基于热裂法微波切割加工工程陶瓷技术的研究

With advanced manufacturing technology development, ceramics has been widely applied on the aerospace, aircraft, automobile, light industry and chemical industry, etc. However, the ceramics machining technology obviously prevent its application. In this project, a novel ceramics cut method is proposed, which uses the microwave beam to cut the ceramic material based on microwave inducing thermal cracks. Combining into both theoretical and experimental study, the microwave beam focusing technology is deeply studied, which ensures the microwave beam energy concentrating on the machining region; the action mechanics between microwave and ceramic material will be researched, and then the energy transformation and translation laws are analyzed; for the ceramic bulk volume heated, the effects on micro-cracks generating and expending by the temperature of thermal action zone and stress distribution are deeply studied; the effects on the cutting edge quality by the cutting technique method and corresponding parameters are investigated using of microwave beam cutting experiments. Through the investigation on microwave beam cutting technology concerning with the corresponding basic theories and key technologies, the key technology problems will be solved, which provides the theoretical and technology in support of application of microwave beam on ceramics cut technique...This project developed has an important theoretical significance and engineering application values, which expresses in the development of high efficiency, low energy cost and environment-friendly advanced manufacturing and enhancement of engineering ceramics machining level.

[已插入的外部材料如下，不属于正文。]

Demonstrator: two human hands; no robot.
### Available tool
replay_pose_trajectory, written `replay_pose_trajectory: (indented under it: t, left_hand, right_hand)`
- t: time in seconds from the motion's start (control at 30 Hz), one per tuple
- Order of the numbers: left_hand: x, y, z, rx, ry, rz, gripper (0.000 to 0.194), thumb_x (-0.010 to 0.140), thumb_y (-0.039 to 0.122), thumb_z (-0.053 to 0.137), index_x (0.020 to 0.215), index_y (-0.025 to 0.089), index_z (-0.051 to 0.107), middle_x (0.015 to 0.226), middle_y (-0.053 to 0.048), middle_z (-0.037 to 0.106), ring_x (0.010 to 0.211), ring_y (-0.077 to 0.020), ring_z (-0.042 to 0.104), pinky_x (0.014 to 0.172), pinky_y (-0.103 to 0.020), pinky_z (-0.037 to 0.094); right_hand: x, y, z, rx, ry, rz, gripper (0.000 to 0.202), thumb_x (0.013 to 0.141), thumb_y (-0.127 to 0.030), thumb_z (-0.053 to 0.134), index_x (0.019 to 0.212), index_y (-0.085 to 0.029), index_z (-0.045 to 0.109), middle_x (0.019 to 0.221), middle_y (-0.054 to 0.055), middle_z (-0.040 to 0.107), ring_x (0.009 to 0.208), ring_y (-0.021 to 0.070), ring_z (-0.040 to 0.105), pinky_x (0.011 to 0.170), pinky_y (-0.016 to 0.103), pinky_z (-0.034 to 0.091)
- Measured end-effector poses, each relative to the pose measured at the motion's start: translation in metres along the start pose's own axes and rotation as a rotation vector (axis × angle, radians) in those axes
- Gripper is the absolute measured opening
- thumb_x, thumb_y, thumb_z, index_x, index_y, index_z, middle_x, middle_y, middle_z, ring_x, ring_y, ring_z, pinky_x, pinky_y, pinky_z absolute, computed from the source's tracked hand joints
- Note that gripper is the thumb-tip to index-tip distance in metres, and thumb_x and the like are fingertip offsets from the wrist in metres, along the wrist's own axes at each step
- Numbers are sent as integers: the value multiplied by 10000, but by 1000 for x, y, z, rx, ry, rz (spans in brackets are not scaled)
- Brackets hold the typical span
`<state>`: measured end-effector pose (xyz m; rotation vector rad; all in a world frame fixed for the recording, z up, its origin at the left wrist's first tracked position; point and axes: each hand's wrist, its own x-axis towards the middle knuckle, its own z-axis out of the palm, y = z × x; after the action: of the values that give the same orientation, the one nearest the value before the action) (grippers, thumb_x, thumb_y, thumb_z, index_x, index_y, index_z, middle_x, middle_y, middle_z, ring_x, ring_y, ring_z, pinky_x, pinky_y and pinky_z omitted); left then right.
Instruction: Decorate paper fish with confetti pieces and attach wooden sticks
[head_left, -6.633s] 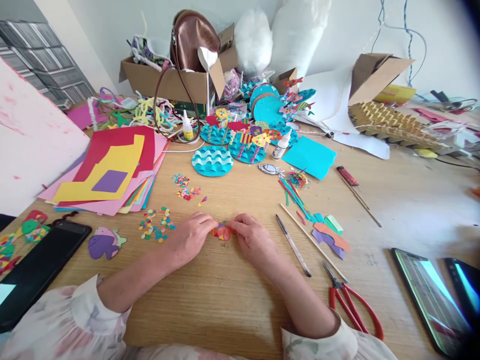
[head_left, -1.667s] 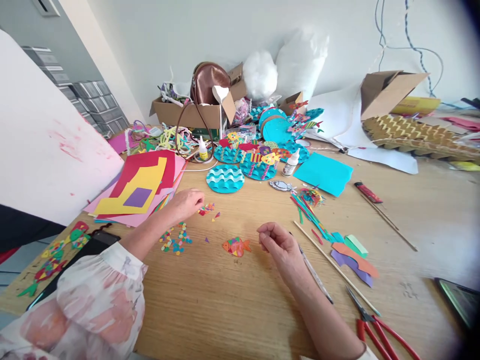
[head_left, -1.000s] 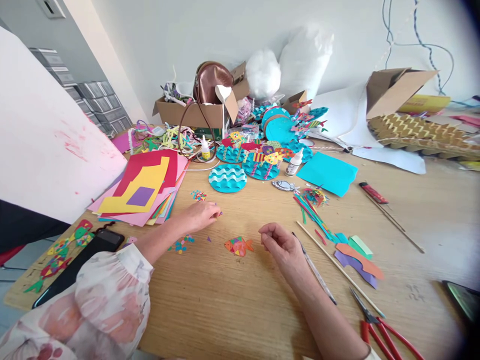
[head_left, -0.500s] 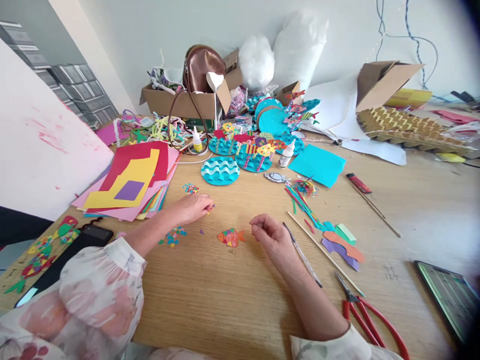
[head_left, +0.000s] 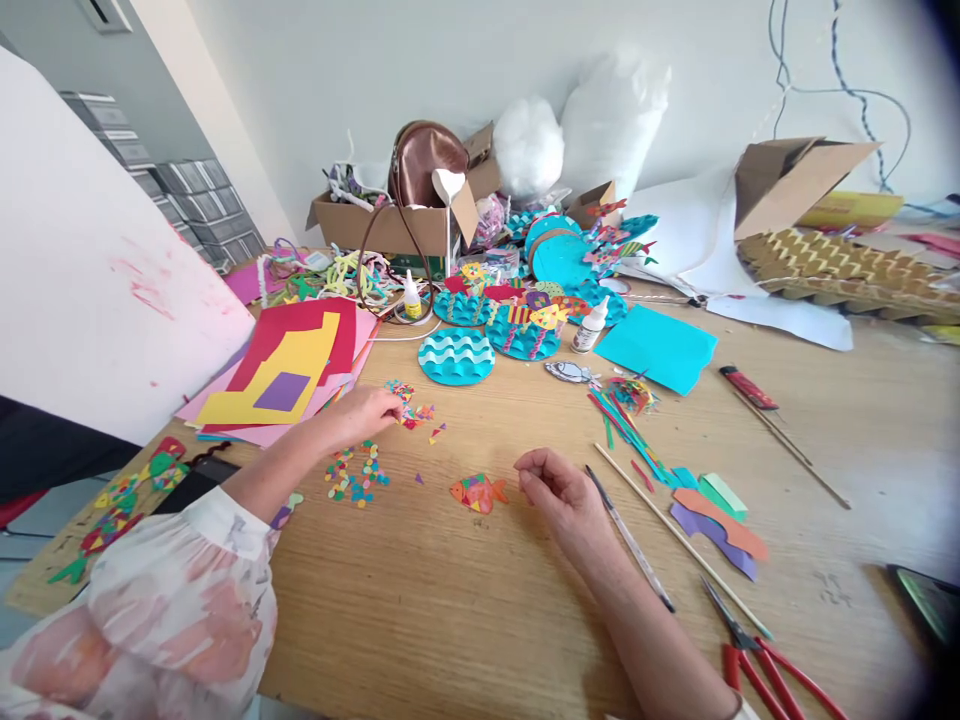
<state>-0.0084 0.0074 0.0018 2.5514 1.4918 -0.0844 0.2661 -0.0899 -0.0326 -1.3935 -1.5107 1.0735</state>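
My left hand (head_left: 375,412) reaches over the wooden table to a pile of small coloured paper bits (head_left: 414,414), its fingers pinched together; anything between them is too small to make out. Below it lie round paper dots (head_left: 360,480). An orange paper fish (head_left: 478,493) with coloured patches lies flat near the middle. Just right of its tail, my right hand (head_left: 555,488) rests with thumb and fingertips curled together, what they may hold being too small to tell. A pen (head_left: 630,540) lies beside my right hand, with a thin wooden stick (head_left: 682,540) farther right.
Red-handled scissors (head_left: 750,650) lie front right. Coloured paper sheets (head_left: 289,360) are stacked left. Glue bottles (head_left: 590,326), a wavy turquoise disc (head_left: 456,357), turquoise paper (head_left: 660,348) and paper strips (head_left: 630,435) lie beyond my hands. A cardboard box (head_left: 360,226) stands at the back.
My left hand has moved left, off the triangular bits, uncovering more of the pile. My right hand stays beside the fish. The camera view has shifted, so the scene sits lower and farther right.
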Motion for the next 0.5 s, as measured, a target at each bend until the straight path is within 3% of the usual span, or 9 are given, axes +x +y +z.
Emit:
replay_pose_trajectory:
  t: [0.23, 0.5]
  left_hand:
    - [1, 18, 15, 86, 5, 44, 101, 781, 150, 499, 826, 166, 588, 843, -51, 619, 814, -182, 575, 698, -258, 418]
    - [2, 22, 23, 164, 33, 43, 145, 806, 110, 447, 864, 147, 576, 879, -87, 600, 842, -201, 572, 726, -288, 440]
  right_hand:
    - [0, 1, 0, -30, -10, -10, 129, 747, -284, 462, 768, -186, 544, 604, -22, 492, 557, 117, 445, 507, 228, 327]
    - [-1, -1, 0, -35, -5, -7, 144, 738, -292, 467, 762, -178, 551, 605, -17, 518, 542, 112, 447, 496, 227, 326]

针对陶瓷零件加工技术是制约其在航空航天、机械、汽车、轻工、化工等工业领域中应用的瓶颈问题，本项目提出基于热裂法的微波切割加工陶瓷材料新技术的研究。利用理论研究和实验研究相结合的方法，重点研究：微波束能量"聚焦"技术；微波与陶瓷材料相互作用机理和能量转化与传递的规律；体加热条件下，热影响区温度场、应力场对微裂纹生成和扩展的影响规律；工艺参数和工艺方法对切口质量影响规律。通过对微波切割加工技术中相关基础理论和关键技术的研究，解决微波切割陶瓷工艺中的关键技术问题，为微波切割加工陶瓷技术的工程应用提供理论和技术支持。.该项目的研究与开发对发展高效、低耗和环保的先进加工技术，提高工程陶瓷零件的加工制造水平具有重要理论意义和工程应用价值。

陶瓷材料具有优越的物理机械性能，在各个领域均有大量的应用需求。然而传统陶瓷加工方法存在成本高、效率低、切割质量差、能耗高和切屑污染等问题，这制约了陶瓷材料在航空航天、机械、汽车、轻工、化工等工业领域中更为广泛的应用。本课题开发出基于热裂法的微波切割加工陶瓷材料新技术，并对其中的关键科学问题进行了研究。首先建立了微波能量聚焦增强的理论模型，基于此理论模型，建立两种微波聚焦物理模型，实现了椭圆形分布的聚焦微波热源和圆柱形分布聚焦微波热源。研究发现两种热源在对称轴方向均具有高斯分布的特点，均可对玻璃和SiC陶瓷板在一定厚度内进行整体加热。其次建立了微波加热陶瓷材料的理论模型，通过仿真分析和实验分析发现，微波可对介电系数较高的SiC陶瓷进行快速加热，对Na-Ca玻璃可以进行正常加热，而对介电系数较低的Al2O3、ZrO2陶瓷则很难进行加热。然后建立了微波热裂切割陶瓷板材的理论模型，该理论模型充分考虑了微波热裂法切割不同于激光热裂法的微观机理，揭示了位错移动在裂纹扩展应力阈值判断的作用。基于该理论模型建立的微波切割陶瓷板材过程的温度场仿真模型和应力场仿真模型。研究发现，微波热裂法切割陶瓷板材的过程中，板材上下表面和内部同时被加热，在裂纹扩展前方有较长内部压应力区，裂纹尖端处为拉应力区，拉应力驱动裂纹发生扩展，较长内部压应力区保证了裂纹扩展较激光热裂法更稳定,从而获得更好的切割质量。最后对微波热裂切割加工SiC陶瓷板进行了工艺实验研究，研究发现，微波切割SiC过程中，表面没有热损伤，切割表面质量较好，具有较大的应用前景。